## About this exercise:
Every line below needs to be transcribed without alteration, and no image may be carried over.

## Dataset excerpt:
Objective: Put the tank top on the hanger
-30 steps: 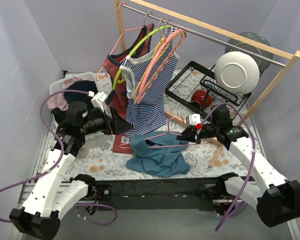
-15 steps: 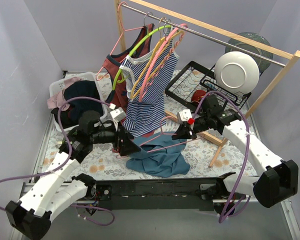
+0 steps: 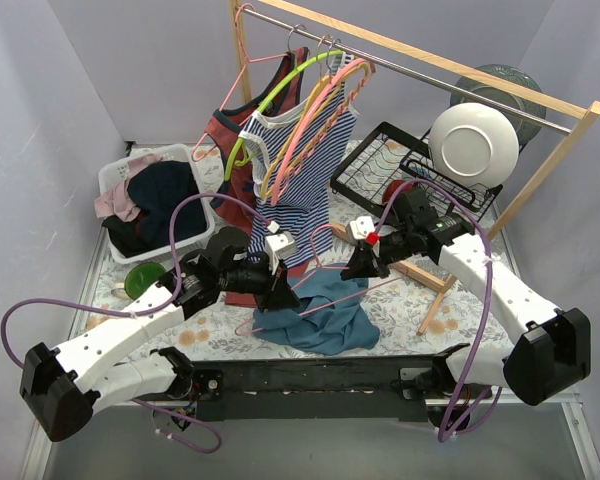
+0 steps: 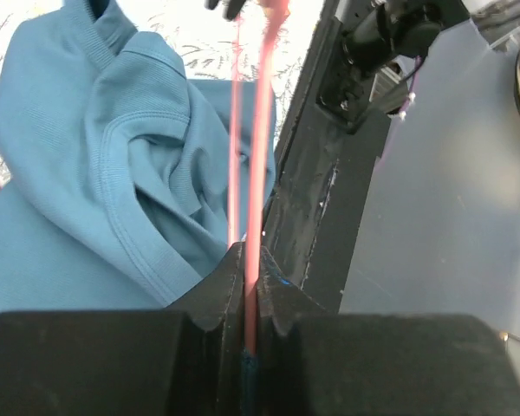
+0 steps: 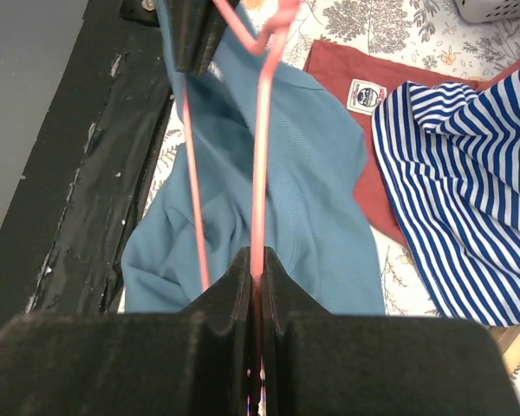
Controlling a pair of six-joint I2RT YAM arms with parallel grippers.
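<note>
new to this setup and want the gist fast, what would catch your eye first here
The left claw and right claw are both shut on one thin light-pink hanger, holding it over the crumpled teal-blue fabric tank top at the near middle. Behind, a navy-and-white striped top hangs on the wooden-framed rail, with a round white plate in a black wire rack to its right.

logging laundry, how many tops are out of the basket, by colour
teal top: 1
navy-and-white striped top: 1
brick-red top: 1
total: 3
</note>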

## Reply to the exercise:
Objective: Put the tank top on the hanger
-30 steps: 
-15 steps: 
+0 steps: 
+0 steps: 
+0 steps: 
Controlling a pair of six-joint I2RT YAM arms with parallel grippers.
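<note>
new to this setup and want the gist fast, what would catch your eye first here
The left claw and right claw are both shut on one thin light-pink hanger, holding it over the crumpled teal-blue fabric tank top at the near middle. Behind, a navy-and-white striped top hangs on the wooden-framed rail, with a round white plate in a black wire rack to its right.

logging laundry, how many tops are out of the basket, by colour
teal top: 1
navy-and-white striped top: 1
brick-red top: 1
total: 3
</note>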

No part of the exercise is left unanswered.